“You fear to go into those mines. The Dwarves dug too greedily and too deep. You know what they awoke in the darkness of Khazad-dûm.”
— Saruman, The Lord of the Rings: The Fellowship of the Ring
A year ago IlloGuild (a critique group I am a part of) asked its members a question "How did you become an illustrator?”
Somehow trying to internalize my response I stopped drawing for a year.
Why am I still posting the answer now? Honestly, because I still like what I wrote. Maybe it will inspire someone to question why they do what they do. Might change them. In a good way. Not in the Balrog way.
There are three parts.
Part 1/3 - Hope
I remember the exact moment when I first felt a sharp longing for being able to draw. I was a preteen staying at my grandma’s smallholding in picturesque Ukrainian countryside for the whole summer.
My gram was a spitting image of Aunt Fidget Wonkham-Strong from Quentin Blake’s story. And if you haven’t read, the name speaks for itself - a woman of colossal inner power, high moral standards and a dominating silent presence. She was born in 1931. “Play” was a word 40s made her forget.
Summer passed missing my Moscow city life, not having a single fellow kid to play and due to certain circumstances not being allowed to go off the property. I was stuck with my silent grandma in a loop of sunny boredom, monotonous garden work and summer reading - no tv, no cell phones, no radio, no music and no nature walks to top it off.
On a surreal plane where time hang in vacuum chopped by sunsets in even blocks of mature gloom.
It was somewhere there that I lost my feeling of time - I often slept past noon or at night sat for hours imagining monsters in the dark. I had no activities tied to the clock and could do whatever I wanted out of my meagre menu - watch the clouds, pick berries, read.
I could draw but I only had pen and maybe 5 leftover hard, cracked coloured pencils to boost, uninspiring. Also no picture books somehow, except for some illustrated poems about Lenin. No, really.
It was in these shallow waters of tedious analog content that I mined a somewhat seventh sense of transcendent nature’s sensual beauty.
My anchor became the two daily cow parades passing by our property. The first - cows going to the pasture around 11 am in the hot sun. Amidst my quiet solitary hours this spectacle was a celebration of moving bodies and life. Healthy, hungry, mooing all the cows were one by one let out from the gates of different households of our village and slowly gathered into one fragrant swaying river.
For about half an hour the broad street filled with sensual desires, milk aroma and motion - those warm beasts clashed horns, wagged tails, flashed pink udders, tried to snack on flower borders, nudged each other, made attempts at mating and enjoying the freedom of movement dropped splatting flapjacks of field smelling poo on the go.
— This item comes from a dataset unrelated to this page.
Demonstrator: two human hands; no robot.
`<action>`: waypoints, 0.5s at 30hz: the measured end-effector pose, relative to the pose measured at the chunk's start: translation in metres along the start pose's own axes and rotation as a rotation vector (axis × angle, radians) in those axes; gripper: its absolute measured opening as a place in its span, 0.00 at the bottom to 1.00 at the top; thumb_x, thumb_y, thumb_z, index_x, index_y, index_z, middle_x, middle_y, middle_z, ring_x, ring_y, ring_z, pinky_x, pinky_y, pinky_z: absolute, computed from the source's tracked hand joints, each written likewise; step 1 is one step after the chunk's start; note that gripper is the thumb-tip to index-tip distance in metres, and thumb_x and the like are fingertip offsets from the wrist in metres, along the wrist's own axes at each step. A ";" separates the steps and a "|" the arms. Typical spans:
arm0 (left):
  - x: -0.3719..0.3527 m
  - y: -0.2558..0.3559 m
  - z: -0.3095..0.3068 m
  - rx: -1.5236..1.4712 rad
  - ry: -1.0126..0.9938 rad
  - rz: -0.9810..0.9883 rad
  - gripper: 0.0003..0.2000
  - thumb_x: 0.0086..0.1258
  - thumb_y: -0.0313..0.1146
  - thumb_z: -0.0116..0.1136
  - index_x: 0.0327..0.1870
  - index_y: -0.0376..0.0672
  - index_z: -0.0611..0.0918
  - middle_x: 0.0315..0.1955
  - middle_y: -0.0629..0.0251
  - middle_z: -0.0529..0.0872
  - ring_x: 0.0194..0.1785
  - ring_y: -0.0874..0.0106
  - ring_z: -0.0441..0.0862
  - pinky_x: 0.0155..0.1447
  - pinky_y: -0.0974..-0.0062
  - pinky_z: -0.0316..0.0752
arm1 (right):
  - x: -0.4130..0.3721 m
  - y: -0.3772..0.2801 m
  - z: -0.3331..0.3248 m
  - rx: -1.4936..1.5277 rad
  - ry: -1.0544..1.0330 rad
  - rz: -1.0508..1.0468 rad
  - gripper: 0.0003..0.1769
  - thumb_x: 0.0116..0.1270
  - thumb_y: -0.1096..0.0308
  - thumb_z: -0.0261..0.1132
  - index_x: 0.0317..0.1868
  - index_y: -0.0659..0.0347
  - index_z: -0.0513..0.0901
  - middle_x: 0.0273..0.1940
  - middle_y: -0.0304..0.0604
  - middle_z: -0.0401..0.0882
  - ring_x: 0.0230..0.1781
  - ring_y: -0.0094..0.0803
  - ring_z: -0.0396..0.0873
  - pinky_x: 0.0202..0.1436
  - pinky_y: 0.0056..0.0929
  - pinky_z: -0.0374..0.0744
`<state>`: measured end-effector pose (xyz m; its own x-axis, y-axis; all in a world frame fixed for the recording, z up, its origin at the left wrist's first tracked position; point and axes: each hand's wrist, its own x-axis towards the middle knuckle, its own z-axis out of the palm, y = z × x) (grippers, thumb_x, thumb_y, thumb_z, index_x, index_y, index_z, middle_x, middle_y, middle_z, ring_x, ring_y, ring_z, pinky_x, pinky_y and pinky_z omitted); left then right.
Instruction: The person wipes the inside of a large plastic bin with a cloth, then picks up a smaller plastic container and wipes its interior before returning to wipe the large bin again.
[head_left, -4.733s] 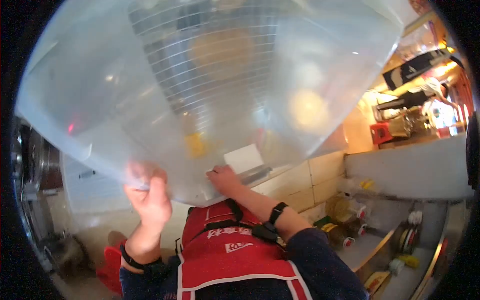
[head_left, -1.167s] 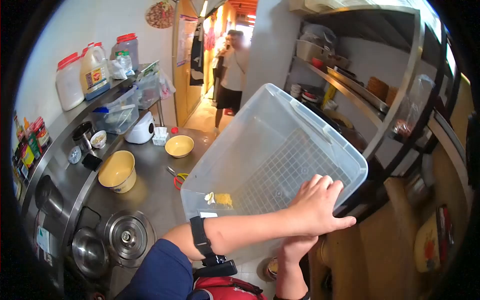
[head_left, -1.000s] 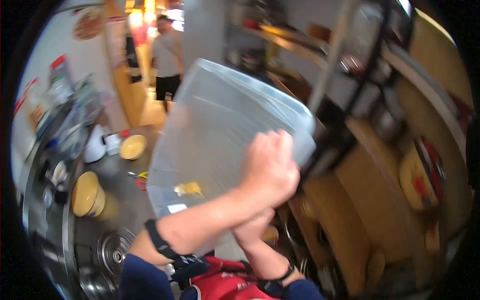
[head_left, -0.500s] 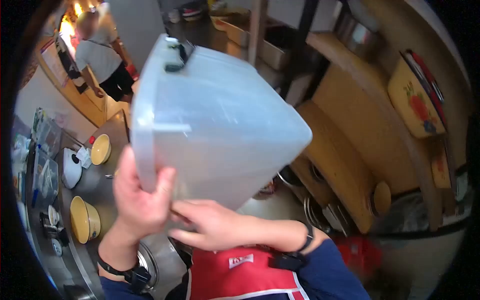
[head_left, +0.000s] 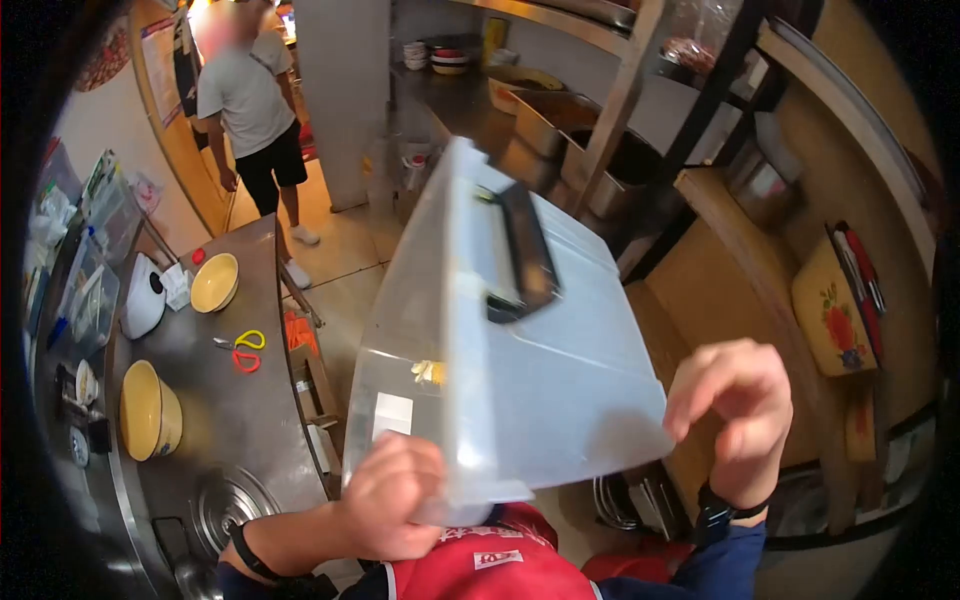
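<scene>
A large translucent plastic bin (head_left: 570, 390) with a black handle (head_left: 528, 255) hangs tilted in front of me, and through its near side the floor shows. My left hand (head_left: 395, 495) is closed on the bin's lower left rim. Beside the bin's lower right corner is my right hand (head_left: 735, 405), its fingers curled but apart, with nothing visible in them. Whether its fingertips touch the bin is hard to tell.
A metal counter (head_left: 215, 400) on the left bears yellow bowls (head_left: 150, 410) and scissors (head_left: 245, 350). Another person (head_left: 250, 110) stands at the back left. Wooden shelves (head_left: 740, 290) with a flowered container (head_left: 835, 310) are at the right.
The bin has turned and shifted right, showing its handle more fully. My right hand has moved away from my left hand to the bin's right side. The counter and scissors show more clearly.
</scene>
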<state>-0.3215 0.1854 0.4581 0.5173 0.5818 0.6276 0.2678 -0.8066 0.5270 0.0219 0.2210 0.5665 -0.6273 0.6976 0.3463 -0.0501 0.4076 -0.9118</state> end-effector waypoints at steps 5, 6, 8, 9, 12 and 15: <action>-0.007 0.006 0.030 -0.179 -0.025 0.074 0.17 0.38 0.23 0.64 0.33 0.40 0.75 0.33 0.63 0.77 0.43 0.62 0.79 0.45 0.66 0.70 | 0.065 0.018 0.003 -0.551 0.188 -0.178 0.13 0.55 0.71 0.68 0.40 0.67 0.82 0.44 0.48 0.80 0.44 0.36 0.77 0.47 0.32 0.75; -0.012 0.008 0.039 -0.213 -0.005 0.087 0.17 0.39 0.23 0.65 0.34 0.40 0.75 0.34 0.62 0.77 0.44 0.61 0.79 0.46 0.65 0.70 | 0.077 0.021 0.005 -0.708 0.107 -0.260 0.13 0.54 0.72 0.67 0.41 0.66 0.82 0.44 0.48 0.79 0.44 0.37 0.77 0.48 0.32 0.74; -0.011 0.012 0.048 -0.291 -0.009 0.103 0.16 0.42 0.23 0.64 0.36 0.40 0.74 0.35 0.62 0.76 0.45 0.61 0.78 0.47 0.65 0.70 | 0.093 0.028 0.013 -0.938 -0.081 -0.239 0.20 0.64 0.55 0.63 0.41 0.67 0.82 0.43 0.49 0.76 0.47 0.41 0.74 0.53 0.35 0.71; -0.014 0.015 0.055 -0.303 -0.002 0.053 0.16 0.42 0.23 0.64 0.36 0.40 0.74 0.35 0.62 0.76 0.45 0.61 0.78 0.47 0.65 0.70 | 0.095 0.034 0.017 -0.939 -0.165 -0.158 0.20 0.64 0.55 0.62 0.42 0.67 0.82 0.43 0.49 0.76 0.47 0.42 0.74 0.54 0.37 0.71; -0.021 0.009 0.070 -0.299 -0.040 0.108 0.13 0.47 0.24 0.63 0.35 0.39 0.77 0.34 0.61 0.77 0.43 0.61 0.79 0.46 0.65 0.71 | 0.091 0.044 0.023 -0.881 -0.401 0.079 0.24 0.65 0.48 0.58 0.39 0.64 0.83 0.41 0.46 0.80 0.49 0.45 0.76 0.68 0.48 0.61; -0.032 0.007 0.078 -0.360 -0.027 0.113 0.09 0.52 0.24 0.62 0.35 0.40 0.77 0.32 0.64 0.76 0.45 0.63 0.78 0.47 0.66 0.70 | 0.080 0.054 0.018 -0.806 -0.426 0.054 0.25 0.62 0.45 0.58 0.35 0.61 0.85 0.38 0.45 0.81 0.47 0.47 0.77 0.69 0.55 0.59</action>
<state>-0.2726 0.1531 0.3974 0.5501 0.4840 0.6806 -0.0931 -0.7743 0.6259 -0.0449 0.2885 0.5414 -0.8546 0.5168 0.0510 0.4457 0.7803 -0.4388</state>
Life was pulsating.
Then the river dried out, the rare late cow caught up with the rest, gates closed, people returned to their daily chores and all settled into the deafening quiet again.
The dynamic show would repeat itself at 8pm, now with a backdrop of orange smouldering sunset. Adjust for weather.
One night after an evening cow spectacle was over and sunset faded from orange to lilac to blue I felt particularly lonely. I walked into our vegetable patch field that ran up to a forest. I watched the monochrome shadows of veg stalks, the sombre silhouettes of black oaks. I listened to the distant dog barks and an occasional faraway moo. This evening felt sad as if the few joys of the day were smothered by twilight in layers of gradient greyish blue.
I took in the cold quiet but then stopped sharp as a lonely spot lit this gloom. It was a freshly blossomed poppy. Silky red bobbing in the night. The colour shown in contrast. It felt like the fiery sunset returned, like movement and life. Vibrant life I felt I was denied by grown-ups.
This was the first time I felt an acute need to draw. To document this moment of happiness.
I had no real art supplies in the village - so I just sat there crouching in the twilight patiently caressing the flower’s form with my eyes, paying attention to chroma, tone, drawing in my mind the crevices and contrasts. Contrasts I feel I remember even now.
This moment I felt how powerful art was - Ability To Own A Dream.
To be continued in “How I became an Illustrator. 2/3 Escape”
Inna ♥️ We’ve all missed you. Looking forward to parts 2 and 3. This was really beautiful.
Just beautiful. I felt I was transported there. You have a way with words as well as pictures, friend. So good to hear from you.